Hamburg. Staatsschutz dursucht elterliche Wohnung des Jugendlichen. Ermittlungen unter Anfangsverdacht der Volksverhetzung laufen.
So jung und schon voller Hass: Weil er Bilder und Kommentare mit rechtsextremistischen Inhalten in einem sozialen Netzwerk veröffentlicht haben soll, hat der Staatsschutz der Hamburger Polizei am Dienstag die elterliche Wohnung eines 15 Jahre alten Jungen aus Bergedorf durchsucht. Nach Abendblatt-Informationen sicherten die Ermittler Beweismaterial, unter anderem Datenträger.
Die Ermittlungen gegen den 15-Jährigen laufen unter dem Anfangsverdacht der Volksverhetzung. Auf Anfrage äußerte sich die Hamburger Staatsanwaltschaft aus „Persönlichkeitsschutzgründen“ nicht weiter zu dem Fall – und verwies auf das junge Alter des Verdächtigen, der noch nicht lange der Strafunmündigkeit entwachsen sei.
Auschwitz: Hamburger Jugendlicher baut KZ mit Lego nach
Nach Abendblatt-Informationen soll der Jugendliche am Computer aus virtuellen Legosteinen Teile des Konzentrationslagers Auschwitz-Birkenau nachgebaut und das Arrangement aus bunten Steinchen im Internet veröffentlicht haben. In dem Vernichtungslager ermordeten die Nazis zwischen 1940 und 1945 rund 1,1 Millionen Menschen. Es war das Hamburger Landesamt für Verfassungsschutz (LfV), das dem Treiben des 15-Jährigen zunächst auf die Spur kam.

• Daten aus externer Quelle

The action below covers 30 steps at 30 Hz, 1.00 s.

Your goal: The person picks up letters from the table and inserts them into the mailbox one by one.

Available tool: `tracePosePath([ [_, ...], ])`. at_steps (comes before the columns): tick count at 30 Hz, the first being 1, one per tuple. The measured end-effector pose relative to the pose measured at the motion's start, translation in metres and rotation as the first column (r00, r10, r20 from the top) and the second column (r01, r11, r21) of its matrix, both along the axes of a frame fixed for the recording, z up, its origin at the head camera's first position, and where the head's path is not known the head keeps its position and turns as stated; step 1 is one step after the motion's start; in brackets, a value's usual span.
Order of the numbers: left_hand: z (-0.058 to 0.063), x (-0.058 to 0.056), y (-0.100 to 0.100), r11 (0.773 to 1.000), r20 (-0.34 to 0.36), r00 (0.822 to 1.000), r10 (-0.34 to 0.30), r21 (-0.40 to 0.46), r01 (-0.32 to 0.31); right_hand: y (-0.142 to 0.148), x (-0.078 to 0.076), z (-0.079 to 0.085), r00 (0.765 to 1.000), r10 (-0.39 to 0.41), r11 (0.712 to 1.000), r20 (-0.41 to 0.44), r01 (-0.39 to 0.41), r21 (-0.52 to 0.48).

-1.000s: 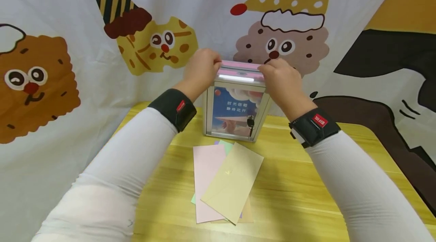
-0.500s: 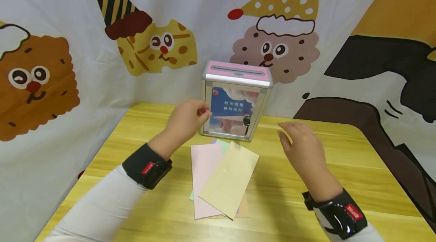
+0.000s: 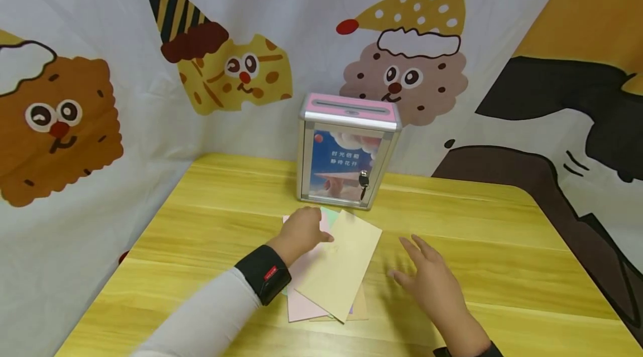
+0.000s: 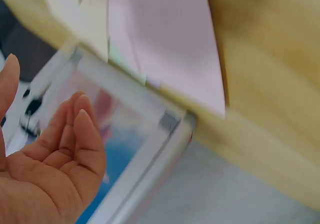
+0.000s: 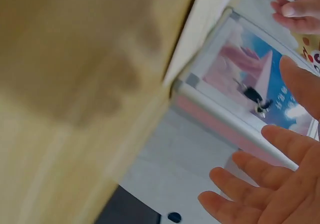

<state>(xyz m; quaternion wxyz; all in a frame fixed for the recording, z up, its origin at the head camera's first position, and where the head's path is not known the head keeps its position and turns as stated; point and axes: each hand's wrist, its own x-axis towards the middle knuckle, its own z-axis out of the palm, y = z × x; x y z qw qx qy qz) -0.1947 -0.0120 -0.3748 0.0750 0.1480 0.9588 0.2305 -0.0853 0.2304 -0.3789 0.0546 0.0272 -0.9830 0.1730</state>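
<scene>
My left hand [image 3: 300, 234] hovers over a fanned stack of envelopes, holding nothing. Its fingers [image 4: 82, 121] are lightly bent, with the thumb apart. Topmost lies a pale yellow envelope [image 3: 346, 268], slanted across a pink envelope [image 3: 307, 307]. Edges of green, purple and tan paper peek out underneath. Right of the stack, my right hand [image 3: 434, 281] is above the table with spread fingers [image 5: 250, 176] and nothing in them. Behind the stack stands an upright silver-framed letter box [image 3: 344, 162] with a pink slotted top. Keys [image 3: 364, 179] hang from its front lock.
The yellow wood-grain table [image 3: 482, 223] extends on both sides of the stack. Close behind the letter box hangs a white cloth [image 3: 311, 17] printed with cartoon biscuits and cheese. The table's right far corner is rounded.
Both hands have left the top of the letter box and come down toward me. The left is now over the envelopes, the right beside them. Box and envelopes appear unmoved.
</scene>
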Motion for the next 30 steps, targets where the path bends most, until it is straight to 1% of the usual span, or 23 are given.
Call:
tracePosePath([
  [2, -0.011, 0.001, 0.008, 0.999, 0.022, 1.000, 0.005, -0.034, -0.004, -0.002, 0.005, -0.006, 1.000, 0.000, 1.000, 0.012, 0.000, -0.003],
  [5, -0.024, 0.002, 0.016, 0.998, 0.041, 0.999, 0.031, -0.062, -0.029, -0.004, 0.010, -0.013, 1.000, -0.001, 1.000, 0.018, 0.001, 0.009],
  [8, -0.033, 0.005, 0.019, 0.995, 0.043, 0.998, 0.054, -0.092, -0.050, -0.004, 0.015, -0.016, 0.999, -0.017, 1.000, 0.034, 0.017, 0.005],
  [10, -0.036, 0.007, 0.020, 0.993, 0.048, 0.997, 0.067, -0.097, -0.062, -0.003, 0.018, -0.017, 0.999, -0.031, 0.999, 0.039, 0.032, -0.010],
  [15, -0.041, 0.008, 0.023, 0.991, 0.071, 0.994, 0.083, -0.109, -0.075, 0.001, 0.021, -0.019, 0.998, -0.054, 0.998, 0.014, 0.055, -0.038],
  [18, -0.042, 0.006, 0.024, 0.987, 0.076, 0.993, 0.091, -0.139, -0.080, 0.002, 0.021, -0.020, 0.998, -0.061, 0.997, -0.004, 0.061, -0.040],
  [22, -0.043, 0.003, 0.027, 0.978, 0.064, 0.994, 0.093, -0.192, -0.079, 0.003, 0.021, -0.021, 0.998, -0.068, 0.997, -0.016, 0.067, -0.035],
  [25, -0.043, 0.002, 0.029, 0.973, 0.062, 0.993, 0.097, -0.218, -0.082, 0.003, 0.021, -0.022, 0.997, -0.071, 0.997, -0.010, 0.071, -0.028],
  [30, -0.043, 0.003, 0.032, 0.970, 0.063, 0.993, 0.104, -0.229, -0.087, 0.003, 0.020, -0.022, 0.997, -0.076, 0.997, 0.005, 0.076, -0.022],
])
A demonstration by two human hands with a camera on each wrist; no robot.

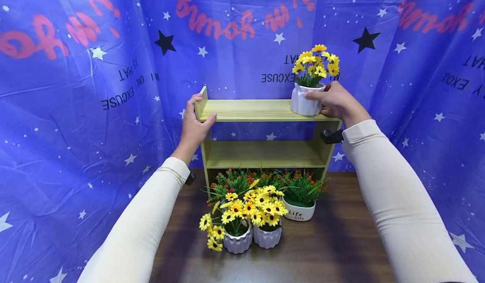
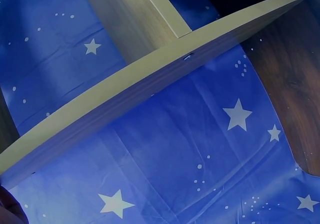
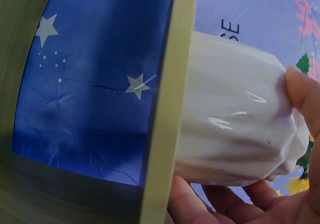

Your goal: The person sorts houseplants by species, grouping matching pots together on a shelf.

„Die Person und ihre Aktivitäten in sozialen Netzwerken ist unserer Spezial-Interneteinheit Rechtsextremismus ins Netz gegangen“, sagte Behördensprecher Marco Haase. Die erst vor zwei Jahren gegründete Einheit durchforstet das Internet systematisch nach rechtsextremistischen Inhalten.
Bergedorfer teilte Lego-KZ in sozialen Medien
Grund: Soziale Netzwerke bieten Extremisten nicht nur einen Rückzugsort – sogenannte Echokammern können auch die Radikalisierung von Menschen beschleunigen, wie die Anschläge von Halle und Hanau zeigen. Vor diesem Hintergrund hatte der Senat eine personelle Verstärkung des Verfassungsschutzes im Bereich Rechtsextremismus umgesetzt.
Weil die Ermittler im Fall des 15-Jährigen gleich den Verdacht einer Straftat hegten, gaben sie die Informationen in Form eines „Behördenzeugnisses“ an die Polizei weiter. Zwar unterliegen beide Behörden dem Trennungsgebot, dürfen also Informationen nicht uneingeschränkt austauschen. Anders verhält es sich aber, wenn der Verfassungsschutz Hinweise auf eine (schwere) Straftat hat. „Dieser Sachverhalt ist ein erneuter Beweis für die gute Zusammenarbeit der Sicherheitsbehörden“, so Haase weiter.
Volksverhetzung: Tat des Jugendlichen zählt zu Hasskriminalität
Die mutmaßliche Tat des verdächtigen 15-Jährigen dürfte dem Phänomenbereich der Hasskriminalität zuzurechnen sein. Allein 2020 erfassten die Behörden in Hamburg, vorwiegend im Internet, rund 80 Verdachtsfälle von Volksverhetzung – fast 20 Prozent mehr als 2019. In Hamburg rechnete der Verfassungsschutz der rechtsextremistischen Szene im Vorjahr 380 Anhänger zu, 50 mehr als noch 2019. 120 dieser 380 Rechtsextremisten stuft das LfV Hamburg als gewaltorientiert ein.